WORK TASK -
Every line of the data below needs to be reproduced exactly.

DATA SEGMENT -

--------------------

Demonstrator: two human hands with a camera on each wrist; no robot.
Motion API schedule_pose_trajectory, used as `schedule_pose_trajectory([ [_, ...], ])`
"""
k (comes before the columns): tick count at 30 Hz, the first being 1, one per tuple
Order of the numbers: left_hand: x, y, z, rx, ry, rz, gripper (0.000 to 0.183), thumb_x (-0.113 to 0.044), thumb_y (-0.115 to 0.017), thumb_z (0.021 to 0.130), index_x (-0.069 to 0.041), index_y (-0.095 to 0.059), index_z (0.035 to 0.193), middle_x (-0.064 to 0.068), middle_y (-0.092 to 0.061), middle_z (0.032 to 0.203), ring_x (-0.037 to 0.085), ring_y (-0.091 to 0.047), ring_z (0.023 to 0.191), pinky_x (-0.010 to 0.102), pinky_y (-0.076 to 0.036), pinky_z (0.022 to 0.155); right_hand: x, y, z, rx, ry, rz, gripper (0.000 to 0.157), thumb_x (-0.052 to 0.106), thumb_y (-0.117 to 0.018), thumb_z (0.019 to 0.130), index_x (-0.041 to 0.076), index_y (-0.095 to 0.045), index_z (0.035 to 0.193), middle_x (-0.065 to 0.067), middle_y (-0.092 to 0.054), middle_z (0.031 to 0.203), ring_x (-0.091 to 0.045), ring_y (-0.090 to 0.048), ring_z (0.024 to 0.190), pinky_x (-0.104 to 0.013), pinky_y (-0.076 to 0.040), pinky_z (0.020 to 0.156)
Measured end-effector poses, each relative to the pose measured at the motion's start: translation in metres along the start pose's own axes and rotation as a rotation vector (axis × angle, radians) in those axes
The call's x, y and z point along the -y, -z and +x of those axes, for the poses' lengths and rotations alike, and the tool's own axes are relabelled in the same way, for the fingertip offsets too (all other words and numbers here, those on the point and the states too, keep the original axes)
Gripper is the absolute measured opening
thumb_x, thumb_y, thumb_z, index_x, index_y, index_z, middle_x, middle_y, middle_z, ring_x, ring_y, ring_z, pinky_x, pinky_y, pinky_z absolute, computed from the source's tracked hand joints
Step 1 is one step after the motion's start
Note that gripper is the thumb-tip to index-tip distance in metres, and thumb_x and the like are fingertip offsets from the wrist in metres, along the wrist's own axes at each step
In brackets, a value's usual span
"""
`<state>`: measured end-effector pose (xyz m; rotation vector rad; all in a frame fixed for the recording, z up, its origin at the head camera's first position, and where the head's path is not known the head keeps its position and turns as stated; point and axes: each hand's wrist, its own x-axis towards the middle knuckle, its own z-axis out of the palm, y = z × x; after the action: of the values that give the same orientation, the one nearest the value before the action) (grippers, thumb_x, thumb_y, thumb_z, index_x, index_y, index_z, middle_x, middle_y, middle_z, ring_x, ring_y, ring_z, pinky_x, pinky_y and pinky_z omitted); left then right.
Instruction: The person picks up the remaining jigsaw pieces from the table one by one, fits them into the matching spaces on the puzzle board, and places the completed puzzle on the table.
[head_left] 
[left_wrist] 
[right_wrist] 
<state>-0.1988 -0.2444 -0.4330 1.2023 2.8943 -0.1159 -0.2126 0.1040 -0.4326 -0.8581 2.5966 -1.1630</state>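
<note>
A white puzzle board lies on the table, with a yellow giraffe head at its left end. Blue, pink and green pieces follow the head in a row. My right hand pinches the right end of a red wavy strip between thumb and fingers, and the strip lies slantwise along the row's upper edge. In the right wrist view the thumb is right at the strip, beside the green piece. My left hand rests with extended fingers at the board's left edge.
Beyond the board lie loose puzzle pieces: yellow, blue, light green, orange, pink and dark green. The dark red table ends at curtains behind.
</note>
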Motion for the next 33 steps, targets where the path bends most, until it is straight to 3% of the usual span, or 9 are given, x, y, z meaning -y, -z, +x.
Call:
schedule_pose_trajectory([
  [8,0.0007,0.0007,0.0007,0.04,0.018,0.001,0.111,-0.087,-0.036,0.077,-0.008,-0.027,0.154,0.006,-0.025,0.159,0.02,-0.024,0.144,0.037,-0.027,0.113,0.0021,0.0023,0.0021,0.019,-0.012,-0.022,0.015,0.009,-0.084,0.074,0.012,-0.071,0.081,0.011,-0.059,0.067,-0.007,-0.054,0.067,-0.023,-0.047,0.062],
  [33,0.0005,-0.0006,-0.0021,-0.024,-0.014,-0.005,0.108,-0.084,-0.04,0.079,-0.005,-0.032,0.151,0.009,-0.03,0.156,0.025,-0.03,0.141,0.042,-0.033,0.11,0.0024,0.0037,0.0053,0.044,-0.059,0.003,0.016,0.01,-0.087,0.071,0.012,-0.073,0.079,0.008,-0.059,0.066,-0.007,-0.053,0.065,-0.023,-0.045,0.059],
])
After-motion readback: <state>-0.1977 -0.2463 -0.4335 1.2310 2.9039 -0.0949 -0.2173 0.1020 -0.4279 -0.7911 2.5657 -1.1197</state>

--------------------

REPLY -
Demonstrator: two human hands with a camera on each wrist; no robot.
Motion API schedule_pose_trajectory, used as `schedule_pose_trajectory([ [_, ...], ])`
"""
k (comes before the columns): tick count at 30 Hz, the first being 1, one per tuple
Order of the numbers: left_hand: x, y, z, rx, ry, rz, gripper (0.000 to 0.183), thumb_x (-0.113 to 0.044), thumb_y (-0.115 to 0.017), thumb_z (0.021 to 0.130), index_x (-0.069 to 0.041), index_y (-0.095 to 0.059), index_z (0.035 to 0.193), middle_x (-0.064 to 0.068), middle_y (-0.092 to 0.061), middle_z (0.032 to 0.203), ring_x (-0.037 to 0.085), ring_y (-0.091 to 0.047), ring_z (0.023 to 0.191), pinky_x (-0.010 to 0.102), pinky_y (-0.076 to 0.036), pinky_z (0.022 to 0.155); right_hand: x, y, z, rx, ry, rz, gripper (0.000 to 0.157), thumb_x (-0.052 to 0.106), thumb_y (-0.117 to 0.018), thumb_z (0.019 to 0.130), index_x (-0.041 to 0.076), index_y (-0.095 to 0.045), index_z (0.035 to 0.193), middle_x (-0.065 to 0.067), middle_y (-0.092 to 0.054), middle_z (0.031 to 0.203), ring_x (-0.091 to 0.045), ring_y (-0.090 to 0.048), ring_z (0.024 to 0.190), pinky_x (-0.104 to 0.013), pinky_y (-0.076 to 0.040), pinky_z (0.020 to 0.156)
Measured end-effector poses, each relative to the pose measured at the motion's start: translation in metres along the start pose's own axes and rotation as a rotation vector (axis × angle, radians) in those axes
The call's x, y and z point along the -y, -z and +x of those axes, for the poses' lengths and rotations alike, and the tool's own axes are relabelled in the same way, for the fingertip offsets too (all other words and numbers here, those on the point and the states too, keep the original axes)
Gripper is the absolute measured opening
thumb_x, thumb_y, thumb_z, index_x, index_y, index_z, middle_x, middle_y, middle_z, ring_x, ring_y, ring_z, pinky_x, pinky_y, pinky_z absolute, computed from the source's tracked hand joints
Step 1 is one step after the motion's start
Note that gripper is the thumb-tip to index-tip distance in metres, and thumb_x and the like are fingertip offsets from the wrist in metres, along the wrist's own axes at each step
In brackets, a value's usual span
"""
`<state>`: measured end-effector pose (xyz m; rotation vector rad; all in a frame fixed for the recording, z up, its origin at the head camera's first position, and where the head's path is not known the head keeps its position and turns as stated; point and axes: each hand's wrist, its own x-axis towards the middle knuckle, its own z-axis out of the palm, y = z × x; after the action: of the values that give the same orientation, the one nearest the value before the action) (grippers, thumb_x, thumb_y, thumb_z, index_x, index_y, index_z, middle_x, middle_y, middle_z, ring_x, ring_y, ring_z, pinky_x, pinky_y and pinky_z omitted); left then right.
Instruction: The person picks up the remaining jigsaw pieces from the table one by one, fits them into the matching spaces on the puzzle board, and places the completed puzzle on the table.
[head_left] 
[left_wrist] 
[right_wrist] 
<state>-0.1988 -0.2444 -0.4330 1.2023 2.8943 -0.1159 -0.2126 0.1040 -0.4326 -0.8581 2.5966 -1.1630</state>
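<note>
A white puzzle board lies on the table, with a yellow giraffe head at its left end. Blue, pink and green pieces follow the head in a row. My right hand pinches the right end of a red wavy strip between thumb and fingers, and the strip lies slantwise along the row's upper edge. In the right wrist view the thumb is right at the strip, beside the green piece. My left hand rests with extended fingers at the board's left edge.
Beyond the board lie loose puzzle pieces: yellow, blue, light green, orange, pink and dark green. The dark red table ends at curtains behind.
</note>
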Motion for the next 33 steps, targets where the path bends most, until it is straight to 3% of the usual span, or 9 are given, x, y, z meaning -y, -z, +x.
Call:
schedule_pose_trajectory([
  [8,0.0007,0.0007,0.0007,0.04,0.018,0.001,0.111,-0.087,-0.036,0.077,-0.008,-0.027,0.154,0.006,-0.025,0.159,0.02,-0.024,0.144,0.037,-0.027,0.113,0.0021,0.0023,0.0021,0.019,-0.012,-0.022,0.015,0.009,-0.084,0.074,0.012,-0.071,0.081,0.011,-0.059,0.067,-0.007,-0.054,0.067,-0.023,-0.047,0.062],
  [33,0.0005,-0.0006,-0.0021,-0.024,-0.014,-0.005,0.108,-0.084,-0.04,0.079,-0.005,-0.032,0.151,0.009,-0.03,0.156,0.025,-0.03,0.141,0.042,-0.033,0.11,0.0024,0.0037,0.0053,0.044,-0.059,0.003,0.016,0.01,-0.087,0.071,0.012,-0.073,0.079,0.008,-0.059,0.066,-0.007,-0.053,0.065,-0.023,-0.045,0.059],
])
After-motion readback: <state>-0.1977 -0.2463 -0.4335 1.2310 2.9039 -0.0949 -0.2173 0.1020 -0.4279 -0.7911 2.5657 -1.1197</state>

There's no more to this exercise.